Leave every picture out, and print the full listing again exactly.

########

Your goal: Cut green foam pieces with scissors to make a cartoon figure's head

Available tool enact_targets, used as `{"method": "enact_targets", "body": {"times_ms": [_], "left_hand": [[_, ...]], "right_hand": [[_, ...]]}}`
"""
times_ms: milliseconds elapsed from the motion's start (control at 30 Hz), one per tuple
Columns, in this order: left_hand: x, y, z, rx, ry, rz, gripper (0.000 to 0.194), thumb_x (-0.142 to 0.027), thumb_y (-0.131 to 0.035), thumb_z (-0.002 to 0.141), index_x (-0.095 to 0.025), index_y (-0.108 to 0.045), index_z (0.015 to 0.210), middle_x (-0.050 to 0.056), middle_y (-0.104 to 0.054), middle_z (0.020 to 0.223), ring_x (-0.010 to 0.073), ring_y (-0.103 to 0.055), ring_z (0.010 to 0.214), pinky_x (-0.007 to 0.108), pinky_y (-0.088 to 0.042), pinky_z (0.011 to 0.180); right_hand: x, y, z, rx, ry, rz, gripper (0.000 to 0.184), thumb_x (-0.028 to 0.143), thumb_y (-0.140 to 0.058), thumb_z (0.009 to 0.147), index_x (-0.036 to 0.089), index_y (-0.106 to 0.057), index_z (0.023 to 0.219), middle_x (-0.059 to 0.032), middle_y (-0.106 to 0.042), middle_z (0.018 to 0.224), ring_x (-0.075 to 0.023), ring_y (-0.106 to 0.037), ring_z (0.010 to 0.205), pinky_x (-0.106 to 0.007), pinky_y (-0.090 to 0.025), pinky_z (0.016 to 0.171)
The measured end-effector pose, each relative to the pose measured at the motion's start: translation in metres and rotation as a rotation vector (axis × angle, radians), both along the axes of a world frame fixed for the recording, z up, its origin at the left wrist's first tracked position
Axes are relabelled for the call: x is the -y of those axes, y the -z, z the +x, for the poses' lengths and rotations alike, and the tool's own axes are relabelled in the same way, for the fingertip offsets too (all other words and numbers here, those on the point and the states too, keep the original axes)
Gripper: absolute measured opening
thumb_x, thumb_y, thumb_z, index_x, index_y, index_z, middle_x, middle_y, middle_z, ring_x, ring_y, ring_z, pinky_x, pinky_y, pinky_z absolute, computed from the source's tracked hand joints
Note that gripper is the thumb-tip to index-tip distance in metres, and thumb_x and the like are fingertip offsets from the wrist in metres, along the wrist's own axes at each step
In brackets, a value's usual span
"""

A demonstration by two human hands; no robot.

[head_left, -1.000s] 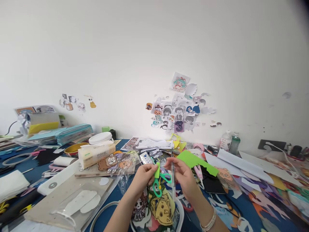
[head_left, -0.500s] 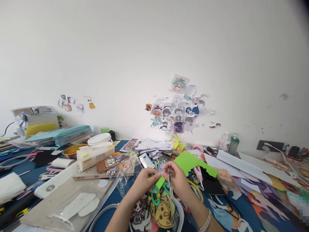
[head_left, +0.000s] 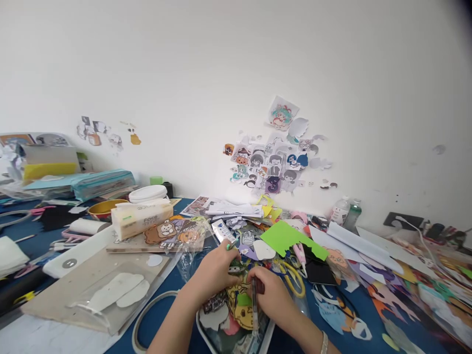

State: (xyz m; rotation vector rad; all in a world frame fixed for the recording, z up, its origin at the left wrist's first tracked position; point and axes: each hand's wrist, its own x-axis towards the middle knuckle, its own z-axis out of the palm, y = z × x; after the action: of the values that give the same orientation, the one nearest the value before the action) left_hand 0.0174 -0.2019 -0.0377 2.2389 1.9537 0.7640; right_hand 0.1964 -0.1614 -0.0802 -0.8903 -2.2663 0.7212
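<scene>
Both my hands are low over a tray [head_left: 206, 330] of cartoon paper cut-outs at the near edge. My left hand [head_left: 214, 273] is curled shut on the green scissors [head_left: 230, 245], of which only a green tip shows past the fingers. My right hand [head_left: 271, 295] is closed round a pen [head_left: 254, 307] that points down toward me. A small green paper piece [head_left: 243, 299] lies on the cut-outs between the hands, touching the pen. A larger green paper sheet [head_left: 285, 237] lies just beyond the hands.
Yellow scissors [head_left: 294, 278] lie right of my hands. A tissue pack [head_left: 142, 220], a gold bowl [head_left: 105, 209] and a board with white shapes [head_left: 92, 282] sit to the left. Bottles [head_left: 341, 210] and loose papers [head_left: 361, 243] crowd the right. Stickers [head_left: 275, 164] cover the wall.
Both hands have dropped from mid-air onto the tray. The small green piece has left my left hand's fingers and lies on the cut-outs. The view has tilted slightly down.
</scene>
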Motion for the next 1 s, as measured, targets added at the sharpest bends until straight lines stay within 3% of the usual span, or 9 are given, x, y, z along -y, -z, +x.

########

§ REPLY:
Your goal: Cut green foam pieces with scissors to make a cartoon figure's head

Available tool enact_targets, used as `{"method": "enact_targets", "body": {"times_ms": [_], "left_hand": [[_, ...]], "right_hand": [[_, ...]]}}`
"""
times_ms: milliseconds elapsed from the motion's start (control at 30 Hz), one per tuple
Columns, in this order: left_hand: x, y, z, rx, ry, rz, gripper (0.000 to 0.194), thumb_x (-0.142 to 0.027), thumb_y (-0.131 to 0.035), thumb_z (-0.002 to 0.141), index_x (-0.095 to 0.025), index_y (-0.108 to 0.045), index_z (0.015 to 0.210), middle_x (-0.050 to 0.056), middle_y (-0.104 to 0.054), middle_z (0.020 to 0.223), ring_x (-0.010 to 0.073), ring_y (-0.103 to 0.055), ring_z (0.010 to 0.214), pinky_x (-0.007 to 0.108), pinky_y (-0.088 to 0.042), pinky_z (0.011 to 0.180); right_hand: x, y, z, rx, ry, rz, gripper (0.000 to 0.184), thumb_x (-0.028 to 0.143), thumb_y (-0.140 to 0.058), thumb_z (0.009 to 0.147), index_x (-0.036 to 0.089), index_y (-0.106 to 0.057), index_z (0.023 to 0.219), middle_x (-0.059 to 0.032), middle_y (-0.106 to 0.042), middle_z (0.018 to 0.224), ring_x (-0.075 to 0.023), ring_y (-0.106 to 0.037), ring_z (0.010 to 0.205), pinky_x (-0.106 to 0.007), pinky_y (-0.090 to 0.025), pinky_z (0.016 to 0.171)
The measured end-effector pose, each relative to the pose measured at the motion's start: translation in metres and rotation as a rotation vector (axis × angle, radians), both along the axes of a world frame fixed for the recording, z up, its origin at the left wrist's first tracked position
Axes are relabelled for the call: x is the -y of those axes, y the -z, z the +x, for the poses' lengths and rotations alike, and the tool's own axes are relabelled in the same way, for the fingertip offsets too (all other words and numbers here, those on the point and the states too, keep the original axes)
Gripper: absolute measured opening
thumb_x, thumb_y, thumb_z, index_x, index_y, index_z, middle_x, middle_y, middle_z, ring_x, ring_y, ring_z, pinky_x, pinky_y, pinky_z absolute, computed from the source's tracked hand joints
Note that gripper is the thumb-tip to index-tip distance in metres, and thumb_x and the like are fingertip offsets from the wrist in metres, along the wrist's own axes at each step
In brackets, a value's usual span
"""

A demonstration by two human hands; no robot.

[head_left, -1.000s] 
[head_left, -0.500s] 
[head_left, +0.000s] 

State: (xyz m; rotation vector rad; all in a world frame fixed for the recording, z up, its origin at the left wrist's first tracked position; point and axes: each hand's wrist, its own x-axis towards the middle knuckle, its own z-axis out of the palm, y = z × x; after the action: of the values that give the same orientation, the one nearest the value before the action) left_hand 0.0174 -0.2019 -0.0377 2.2389 1.9537 0.7640; right_hand 0.1964 -0.1614 -0.0802 -0.8903 -2.2663 0.7212
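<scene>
Both my hands are low over a tray [head_left: 206, 330] of cartoon paper cut-outs at the near edge. My left hand [head_left: 214, 273] is curled shut on the green scissors [head_left: 230, 245], of which only a green tip shows past the fingers. My right hand [head_left: 271, 295] is closed round a pen [head_left: 254, 307] that points down toward me. A small green paper piece [head_left: 243, 299] lies on the cut-outs between the hands, touching the pen. A larger green paper sheet [head_left: 285, 237] lies just beyond the hands.
Yellow scissors [head_left: 294, 278] lie right of my hands. A tissue pack [head_left: 142, 220], a gold bowl [head_left: 105, 209] and a board with white shapes [head_left: 92, 282] sit to the left. Bottles [head_left: 341, 210] and loose papers [head_left: 361, 243] crowd the right. Stickers [head_left: 275, 164] cover the wall.
Both hands have dropped from mid-air onto the tray. The small green piece has left my left hand's fingers and lies on the cut-outs. The view has tilted slightly down.
</scene>
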Motion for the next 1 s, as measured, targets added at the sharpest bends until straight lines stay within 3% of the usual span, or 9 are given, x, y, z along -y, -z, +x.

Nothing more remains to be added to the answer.